Fresh Mixed Tomato SauceCourse: DinnerCuisine: ItalianDifficulty: Easy
At the end of every summer, some better than others, I have more tomatoes than I can eat or serve so I like to make sauces/purees to use throughout the winter when you can’t buy the flavor of a beautifully, ripe, summer tomato. I use everything I freeze throughout the winter in soups, stews, pastas, and more. The flavor from a summer tomato is one of my favorites. This is a great way to make a sauce using all the varieties from your garden. We always grow a wide variety of tomatoes from cherry tomatoes to Roma to San Marzano’s. I also grow a wide variety of herbs so I think they all complement each other and make my sauce all the better.I have 3 recipes that I merged into one over the years. It’s up to you and your personal taste if you put the sauce through a food mill. I do tend to like a chunky sauce so that will not go through a food mill but for a truly remarkable tomato puree with lots of flavor, I do use my food mill. It produces a light, velvety sauce with wonderful flavors of summer. Happy Tomato Season! I will say I doubled this and I still did not end up with a lot of sauce.
2 Tablespoon olive oil
3-6 garlic cloves, minced
6 lbs tomatoes, big and small, quartered
1/8-1/4 tea spoon sugar
4 sprigs basil
2 sprigs thyme
2 sprigs oregano
Salt and Fresh ground pepper
- In a large dutch oven, heat oil over medium heat. Add the garlic and cook about 30 seconds just till fragrant. Add the tomatoes, sugar, herb sprigs and salt. Bring to a simmer. Reduce heat to med low, stirring often until it becomes thick. This should take anywhere between 30-60 minutes. If tomatoes are really juicy, this will take a little longer. Make sure to continue to stir every few minutes so it doesn’t burn. The longer they cook, the sweeter the sauce. As it begins to thicken, add more basil, slivered. Season with more salt and fresh black pepper.

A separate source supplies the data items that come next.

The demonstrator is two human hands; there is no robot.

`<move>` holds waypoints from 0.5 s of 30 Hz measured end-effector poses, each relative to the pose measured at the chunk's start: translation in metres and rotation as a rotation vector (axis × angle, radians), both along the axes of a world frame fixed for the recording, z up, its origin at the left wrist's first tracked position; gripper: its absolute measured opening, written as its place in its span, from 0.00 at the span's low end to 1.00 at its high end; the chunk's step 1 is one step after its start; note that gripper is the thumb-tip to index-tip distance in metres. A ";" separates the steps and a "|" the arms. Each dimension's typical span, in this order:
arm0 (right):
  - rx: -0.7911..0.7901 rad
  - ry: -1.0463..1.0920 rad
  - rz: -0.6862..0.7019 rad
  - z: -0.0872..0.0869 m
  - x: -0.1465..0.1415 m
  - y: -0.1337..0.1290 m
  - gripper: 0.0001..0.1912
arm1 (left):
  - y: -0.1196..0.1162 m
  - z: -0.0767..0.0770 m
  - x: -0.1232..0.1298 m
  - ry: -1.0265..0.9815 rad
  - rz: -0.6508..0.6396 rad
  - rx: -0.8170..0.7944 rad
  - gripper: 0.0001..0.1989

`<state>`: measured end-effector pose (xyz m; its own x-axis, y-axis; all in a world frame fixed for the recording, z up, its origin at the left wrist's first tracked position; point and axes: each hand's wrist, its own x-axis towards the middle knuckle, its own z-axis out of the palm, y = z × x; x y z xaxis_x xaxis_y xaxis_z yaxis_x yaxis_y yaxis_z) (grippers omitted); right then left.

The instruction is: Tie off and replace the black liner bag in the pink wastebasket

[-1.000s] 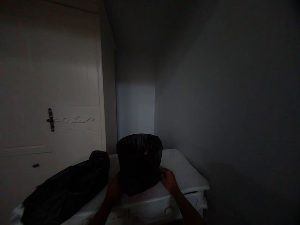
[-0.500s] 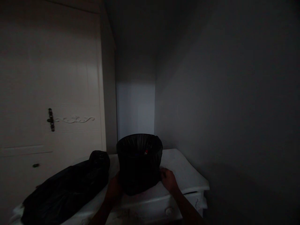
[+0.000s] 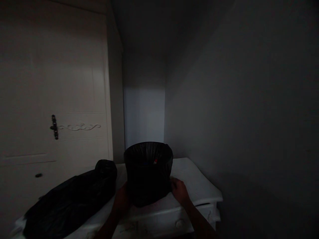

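In the head view, a pale dresser (image 3: 193, 186) with a wavy-edged top stood in a dim corner by grey walls and a white cupboard (image 3: 82, 83) with scrollwork. On it sat a round bin (image 3: 149, 182) in thin, creased black plastic, its sides touched by the left hand (image 3: 121, 200) and right hand (image 3: 178, 190); finger grip couldn't be told. A crumpled black bag (image 3: 72, 199) lay left.
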<state>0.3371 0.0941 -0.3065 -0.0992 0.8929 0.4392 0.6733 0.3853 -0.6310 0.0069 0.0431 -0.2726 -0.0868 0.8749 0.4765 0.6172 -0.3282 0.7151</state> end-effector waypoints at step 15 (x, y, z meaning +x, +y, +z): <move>0.018 0.053 0.005 0.009 -0.004 -0.008 0.23 | 0.001 -0.014 -0.007 -0.160 0.132 0.154 0.25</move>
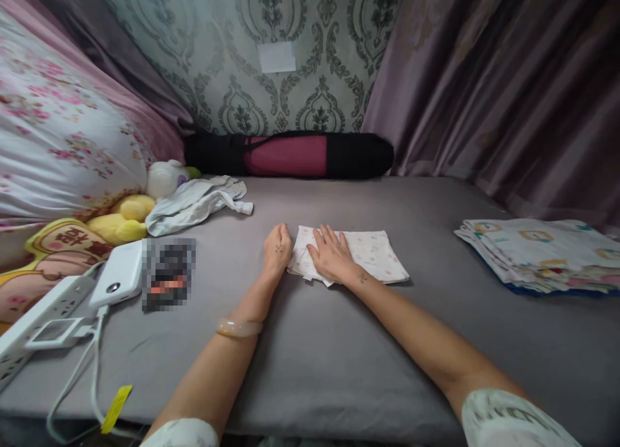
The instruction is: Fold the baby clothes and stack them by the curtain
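Note:
A white cloth (375, 254) with a small pale print lies folded in a flat rectangle on the grey sheet. On its left part my right hand (331, 253) rests flat, palm down, with the fingers spread. My left hand (278, 248) is on its side at the cloth's left edge, fingers curled together; whatever they hold, if anything, is hidden. A small tag sticks out from the cloth's near edge, between the two hands.
Folded printed cloths (542, 253) are stacked at the right. A crumpled pale garment (194, 205), plush toys (116, 221), a white power bank (119, 272) and a power strip (46, 314) with cables lie left. A black and red bag (290, 155) lies along the wall.

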The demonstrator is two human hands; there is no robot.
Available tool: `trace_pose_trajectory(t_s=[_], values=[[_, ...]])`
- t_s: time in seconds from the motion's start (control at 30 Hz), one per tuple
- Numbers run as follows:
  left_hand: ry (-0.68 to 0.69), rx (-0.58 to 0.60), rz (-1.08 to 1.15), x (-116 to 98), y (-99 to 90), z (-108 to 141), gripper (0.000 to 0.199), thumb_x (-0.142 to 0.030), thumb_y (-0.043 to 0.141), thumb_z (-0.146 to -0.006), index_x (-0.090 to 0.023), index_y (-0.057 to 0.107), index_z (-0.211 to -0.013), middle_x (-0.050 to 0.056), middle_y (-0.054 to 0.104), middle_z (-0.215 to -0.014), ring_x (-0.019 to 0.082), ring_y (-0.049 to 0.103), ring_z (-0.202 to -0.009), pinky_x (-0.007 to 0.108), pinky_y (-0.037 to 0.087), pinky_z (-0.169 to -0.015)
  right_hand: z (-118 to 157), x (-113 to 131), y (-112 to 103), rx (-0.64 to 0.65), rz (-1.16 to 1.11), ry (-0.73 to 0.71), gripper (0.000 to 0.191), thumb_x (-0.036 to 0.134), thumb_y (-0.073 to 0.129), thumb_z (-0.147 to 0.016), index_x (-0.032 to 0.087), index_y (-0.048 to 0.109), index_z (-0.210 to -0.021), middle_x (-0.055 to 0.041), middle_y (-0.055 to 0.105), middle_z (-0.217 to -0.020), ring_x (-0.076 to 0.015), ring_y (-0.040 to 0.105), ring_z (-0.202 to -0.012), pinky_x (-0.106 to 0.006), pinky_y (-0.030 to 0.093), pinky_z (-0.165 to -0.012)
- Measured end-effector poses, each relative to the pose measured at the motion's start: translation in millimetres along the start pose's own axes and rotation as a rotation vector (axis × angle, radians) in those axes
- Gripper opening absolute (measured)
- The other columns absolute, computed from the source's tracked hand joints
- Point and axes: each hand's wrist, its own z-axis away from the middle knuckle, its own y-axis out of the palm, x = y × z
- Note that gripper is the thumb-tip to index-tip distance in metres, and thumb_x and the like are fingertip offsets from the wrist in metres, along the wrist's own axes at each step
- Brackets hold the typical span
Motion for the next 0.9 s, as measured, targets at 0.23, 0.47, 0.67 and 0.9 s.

- Allow to cool just a bit and put through a food mill with the medium disk. If you want a chunkier sauce, process in a food processor.
- At this point, you can either use the sauce or allow to cool completely and place in container of choice. I use freezer zip lock bags.
- Freeze for up to 4 months. To use, remove from freezer allow to warm up on counter or in frig.